Für alle, die akut mit dem Tod konfrontiert sind – ob selber betroffen oder als Angehöriger oder Begleitender – empfehle ich die CD „Atemharmonie“. Es handelt sich um eine geführte Meditation, die über die Atmung stattfindet. Über die Atmung sind wir mit dem Leben in uns unmittelbar in Kontakt. Autor und Sprecher ist der Psychologische Psychotherapeut und Hypnosetherapeut Wilhelm Gerl aus München.

In seiner Erzählung „Oskar und die Dame in Rosa“ schreibt Eric Emmanuel Schmitt vom 10-jährigen Oskar, der an Leukämie erkrankt weiß, dass er nicht mehr lange leben wird. Er schreibt 13 Briefe an den lieben Gott. Eine rührselige Geschichte von einem Jungen, der unerschrockene Briefe schreibt.

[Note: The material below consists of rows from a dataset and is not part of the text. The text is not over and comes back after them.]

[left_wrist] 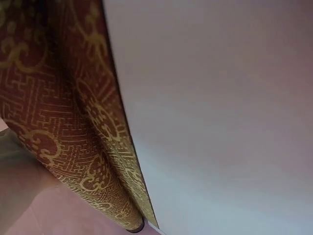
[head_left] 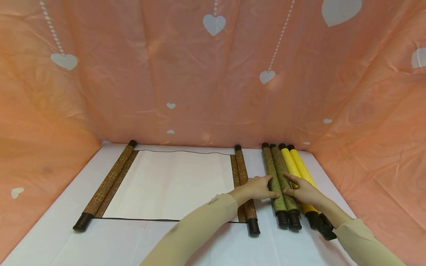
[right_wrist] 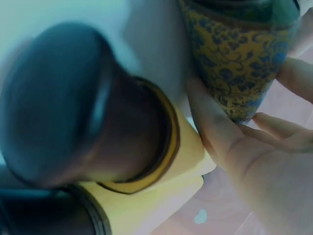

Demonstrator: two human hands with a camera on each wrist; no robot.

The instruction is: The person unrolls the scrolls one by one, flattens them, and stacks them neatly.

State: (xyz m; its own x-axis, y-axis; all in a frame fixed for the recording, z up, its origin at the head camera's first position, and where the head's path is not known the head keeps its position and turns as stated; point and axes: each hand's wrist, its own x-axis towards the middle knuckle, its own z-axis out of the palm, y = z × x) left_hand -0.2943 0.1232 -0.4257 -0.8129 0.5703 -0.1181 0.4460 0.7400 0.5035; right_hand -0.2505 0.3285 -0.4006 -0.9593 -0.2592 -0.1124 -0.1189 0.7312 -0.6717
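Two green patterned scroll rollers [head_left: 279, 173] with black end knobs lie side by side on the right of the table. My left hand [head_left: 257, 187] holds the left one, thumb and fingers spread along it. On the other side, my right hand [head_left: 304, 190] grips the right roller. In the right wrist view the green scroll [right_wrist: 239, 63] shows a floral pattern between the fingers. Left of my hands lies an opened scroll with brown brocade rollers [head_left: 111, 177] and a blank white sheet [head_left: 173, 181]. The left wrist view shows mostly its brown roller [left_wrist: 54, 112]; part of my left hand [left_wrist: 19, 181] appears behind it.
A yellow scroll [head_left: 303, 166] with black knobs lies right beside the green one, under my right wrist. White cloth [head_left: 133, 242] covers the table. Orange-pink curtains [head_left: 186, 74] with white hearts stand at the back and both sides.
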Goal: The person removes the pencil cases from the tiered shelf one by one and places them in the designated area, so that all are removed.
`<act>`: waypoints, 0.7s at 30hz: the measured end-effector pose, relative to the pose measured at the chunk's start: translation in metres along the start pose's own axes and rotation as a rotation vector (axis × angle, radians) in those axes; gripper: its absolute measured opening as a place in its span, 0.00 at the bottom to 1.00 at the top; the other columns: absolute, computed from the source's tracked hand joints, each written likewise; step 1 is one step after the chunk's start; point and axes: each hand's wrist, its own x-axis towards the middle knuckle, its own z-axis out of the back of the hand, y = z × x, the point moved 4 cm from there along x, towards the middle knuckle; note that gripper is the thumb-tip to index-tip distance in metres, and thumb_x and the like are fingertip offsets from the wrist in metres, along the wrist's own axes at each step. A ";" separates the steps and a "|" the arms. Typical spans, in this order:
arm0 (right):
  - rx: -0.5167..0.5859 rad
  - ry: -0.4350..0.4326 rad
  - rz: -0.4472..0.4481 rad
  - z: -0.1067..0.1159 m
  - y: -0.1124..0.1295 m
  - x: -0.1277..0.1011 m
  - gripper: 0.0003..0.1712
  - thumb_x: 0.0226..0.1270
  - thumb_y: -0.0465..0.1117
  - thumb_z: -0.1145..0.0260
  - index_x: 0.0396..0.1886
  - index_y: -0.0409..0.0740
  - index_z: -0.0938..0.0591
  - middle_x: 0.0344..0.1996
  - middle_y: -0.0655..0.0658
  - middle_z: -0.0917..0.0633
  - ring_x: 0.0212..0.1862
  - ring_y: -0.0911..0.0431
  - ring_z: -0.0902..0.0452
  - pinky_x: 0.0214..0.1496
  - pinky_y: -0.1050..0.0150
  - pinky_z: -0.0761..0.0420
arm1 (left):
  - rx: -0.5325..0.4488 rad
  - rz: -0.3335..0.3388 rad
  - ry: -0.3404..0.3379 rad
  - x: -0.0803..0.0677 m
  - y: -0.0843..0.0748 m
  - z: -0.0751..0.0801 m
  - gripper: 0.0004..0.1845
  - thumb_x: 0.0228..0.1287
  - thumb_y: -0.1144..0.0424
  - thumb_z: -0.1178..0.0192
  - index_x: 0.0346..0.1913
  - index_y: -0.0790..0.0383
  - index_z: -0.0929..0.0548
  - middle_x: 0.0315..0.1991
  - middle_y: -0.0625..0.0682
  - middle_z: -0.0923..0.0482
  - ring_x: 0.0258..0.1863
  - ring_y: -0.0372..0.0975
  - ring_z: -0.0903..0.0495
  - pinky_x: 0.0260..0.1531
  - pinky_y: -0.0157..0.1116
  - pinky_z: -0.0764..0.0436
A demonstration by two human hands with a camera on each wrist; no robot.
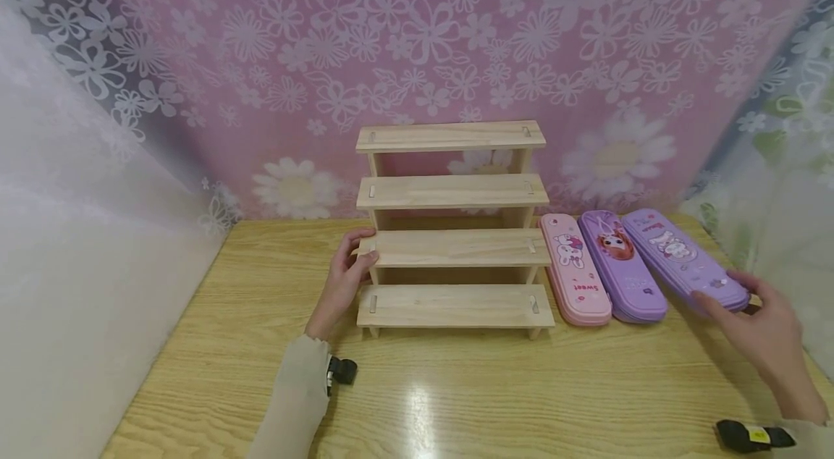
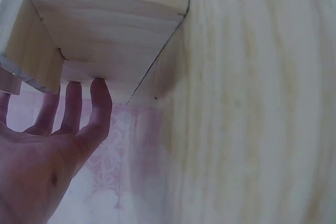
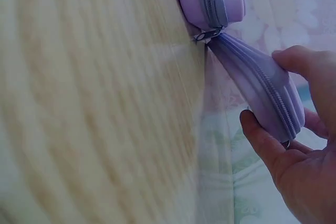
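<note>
A four-step wooden display rack (image 1: 454, 247) stands on the table. My left hand (image 1: 348, 267) grips its left edge at the second step from the bottom, thumb on top. In the left wrist view, the fingers of that left hand (image 2: 63, 135) reach up against the wood. At the right, my right hand (image 1: 762, 314) pinches the near end of a lavender pencil case (image 1: 680, 253) with a cartoon print. The right wrist view shows this lavender pencil case (image 3: 262, 85) between thumb and fingers, tilted, its near end raised off the table and its zipper facing the camera.
A pink pencil case (image 1: 576, 271) lies right beside the rack. Next to it is a darker purple pencil case (image 1: 622, 267) with a girl's picture. The wood-grain table (image 1: 274, 300) ends at a pink flowered curtain (image 1: 423, 32), with pale cloth at both sides.
</note>
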 end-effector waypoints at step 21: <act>-0.287 0.196 -0.046 -0.015 0.007 0.011 0.51 0.67 0.66 0.35 0.66 0.23 0.32 0.56 0.16 0.25 0.51 0.26 0.24 0.35 0.50 0.25 | 0.005 0.004 -0.004 0.001 -0.001 -0.004 0.21 0.76 0.63 0.44 0.68 0.55 0.28 0.61 0.59 0.29 0.50 0.44 0.23 0.51 0.56 0.16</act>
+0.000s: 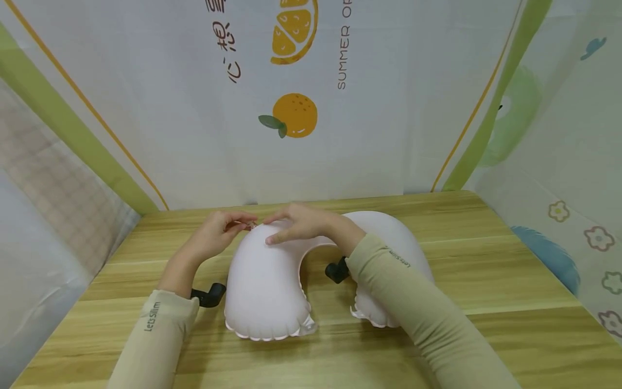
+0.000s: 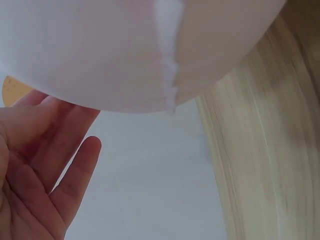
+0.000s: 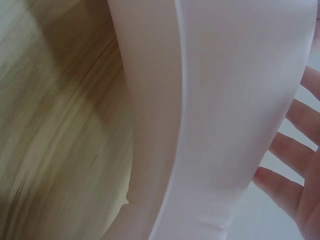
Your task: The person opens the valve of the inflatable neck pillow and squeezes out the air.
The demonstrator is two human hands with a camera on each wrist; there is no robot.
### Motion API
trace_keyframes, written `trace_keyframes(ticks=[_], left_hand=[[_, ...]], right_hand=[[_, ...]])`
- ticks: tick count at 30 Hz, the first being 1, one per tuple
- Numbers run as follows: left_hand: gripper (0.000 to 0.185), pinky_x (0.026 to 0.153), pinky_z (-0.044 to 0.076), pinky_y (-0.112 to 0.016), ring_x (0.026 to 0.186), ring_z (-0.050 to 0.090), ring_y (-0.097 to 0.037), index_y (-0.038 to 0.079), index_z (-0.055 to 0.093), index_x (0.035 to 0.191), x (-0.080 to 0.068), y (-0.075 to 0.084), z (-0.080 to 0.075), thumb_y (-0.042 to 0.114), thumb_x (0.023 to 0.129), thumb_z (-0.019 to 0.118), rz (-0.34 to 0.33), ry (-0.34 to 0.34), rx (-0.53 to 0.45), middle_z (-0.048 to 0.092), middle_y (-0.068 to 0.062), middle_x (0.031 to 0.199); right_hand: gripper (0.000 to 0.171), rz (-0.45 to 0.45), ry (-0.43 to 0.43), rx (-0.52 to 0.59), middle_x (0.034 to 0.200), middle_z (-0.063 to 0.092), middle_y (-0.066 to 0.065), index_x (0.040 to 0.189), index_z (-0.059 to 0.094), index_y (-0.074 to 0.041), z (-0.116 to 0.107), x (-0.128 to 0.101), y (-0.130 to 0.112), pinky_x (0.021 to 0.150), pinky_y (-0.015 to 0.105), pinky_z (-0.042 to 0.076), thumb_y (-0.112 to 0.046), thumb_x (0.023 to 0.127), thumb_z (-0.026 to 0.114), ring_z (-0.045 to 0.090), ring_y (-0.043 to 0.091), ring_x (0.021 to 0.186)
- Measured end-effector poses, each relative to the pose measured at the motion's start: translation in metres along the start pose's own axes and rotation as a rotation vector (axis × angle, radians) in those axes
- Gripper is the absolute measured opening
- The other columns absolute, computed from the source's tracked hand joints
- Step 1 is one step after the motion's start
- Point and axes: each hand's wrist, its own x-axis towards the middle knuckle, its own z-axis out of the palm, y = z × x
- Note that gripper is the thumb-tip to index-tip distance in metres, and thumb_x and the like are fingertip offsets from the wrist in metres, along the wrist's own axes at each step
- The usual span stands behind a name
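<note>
While the pink neck pillow sits fully puffed on the worktop, the left hand pinches its valve at the top; the right hand rests flat beside it. Deflating looks barely begun.

A: The pillow looks like soft plastic film, pale pink, smooth with a dull sheen; its seam edge is crimped and scalloped.

B: And the table?

A: Wood grain, light, smooth, a faint satin shine. Whether solid wood or laminate I cannot tell.

B: The sleeves?

A: Knit cloth, matt, beige, with small printed lettering.

B: The backdrop?

A: Thin printed cloth or sheet, matt, slightly creased.

B: Those black bits at the wrists?

A: The straps look like matt black plastic or rubber.

B: And at the left hand?

A: Its fingers pinch a small clear glossy part at the pillow's top, likely plastic.
</note>
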Motion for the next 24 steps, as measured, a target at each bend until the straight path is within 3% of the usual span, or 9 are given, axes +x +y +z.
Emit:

Für alle, die mit der schweren Aufgabe konfrontiert sind, das eigene Kind verloren zu haben empfehle ich das Buch „Meine Trauer wird Dich finden“ von Roland Kachler. Nachdem der Psychotherapeut über Jahre das Konzept des Loslassens bei seinen Patienten angewandt hatte, merkte er, als er seinen eigenen Sohn verlor, dass ihm dies nicht half seine Trauer zu verarbeiten. Den Weg zu seinem eigenen Ansatz der Trauerverarbeitung beschreibt er in diesem Buch.

Auf der Seite meines Kollegen Dr. med. Marco Ramadani gibt es einen sehr guten Podcast-Beitrag dazu.

Was hat Ihnen geholfen, den Verlust eines geliebten Menschen zu verarbeiten?